O canal de comunicação pelo qual ele estabelecia contato com as vítimas variava do boca a boca de rua às exaustivas consultas na Internet, assim como nas páginas de anúncios dos periódicos. No decorrer da leitura das cartas, vamos percebendo que a grande fantasia está na mente da mulheres voluntárias, isso segundo, é claro, os registros do narrador, que também correm o risco de serem todos falsos, fragmentos frasais que fazem parte de um grande delírio. O importante é saber que, ele ou elas, alguém delirava. Seria ele imaginando tudo isso e sentindo-se o imbatível autor do crime perfeito, para ilustrar a tese de Peter Winner, ou realmente, como parece, seriam as mulheres as sado-masoquistas? De acordo com as inferências realizadas e, confessa- se, submetidos pela retórica do narrador, acredita-se que elas realmente, no plano ficcional, existiram e desejaram a morte. No final do conto, o narrador esclarece aos leitores não só o modo como conhecera sua última vítima como também relembra com sua futura vítima, a forma como ela o abordou. Esta atual destinatária seguiu-o na rua, pedindo mais informações sobre o assunto, dando a entender que queria mais do que simplesmente ser morta, antes queria gozar e realizar um pouco das fantasias que

alimentava, para morrer com extremo prazer. Por fim, o remetente sintetiza seu relato, tentando marcar o seu primeiro encontro. E, sempre é bom lembrar, que ele não seria um criminoso, porque, a seu ver, não existe assassinato sem vítima. Termina a carta com a seguinte saudação: "Estou à sua espera".

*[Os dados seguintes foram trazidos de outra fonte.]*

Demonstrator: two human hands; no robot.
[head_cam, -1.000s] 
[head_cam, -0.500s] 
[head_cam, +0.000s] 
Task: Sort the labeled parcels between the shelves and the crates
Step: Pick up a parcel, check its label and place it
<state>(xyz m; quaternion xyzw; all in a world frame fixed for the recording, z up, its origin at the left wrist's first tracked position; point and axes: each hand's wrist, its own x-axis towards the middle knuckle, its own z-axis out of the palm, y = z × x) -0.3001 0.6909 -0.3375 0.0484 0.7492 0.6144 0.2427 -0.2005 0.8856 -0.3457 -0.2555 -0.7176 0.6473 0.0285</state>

Só nos resta pensar na postura desse narrador em relação à postura dos demais. Digamos que, devido à disposição narrativa do conto, em forma de carta, tudo nos leva a inferir que ele se situa numa linha existencialista semelhante a dos escritores assassinos, daí sua preferência pelo relato escrito, forma de exercer sua eloqüência singular. Mas seria um tipo existencialista não pessimista, que olhava pra frente e que, relativamente, tentava omitir-se da culpa, embora esta esteja explícita. Está aí a razão de ser do conto, pois se não se sentisse culpado, não se preocuparia tanto em tentar construir o discurso da isenção. Se não fosse culpado, jamais escreveria. É como um Pierre Rivière da ficção, que utiliza-se da palavra como defesa, a arma-discurso.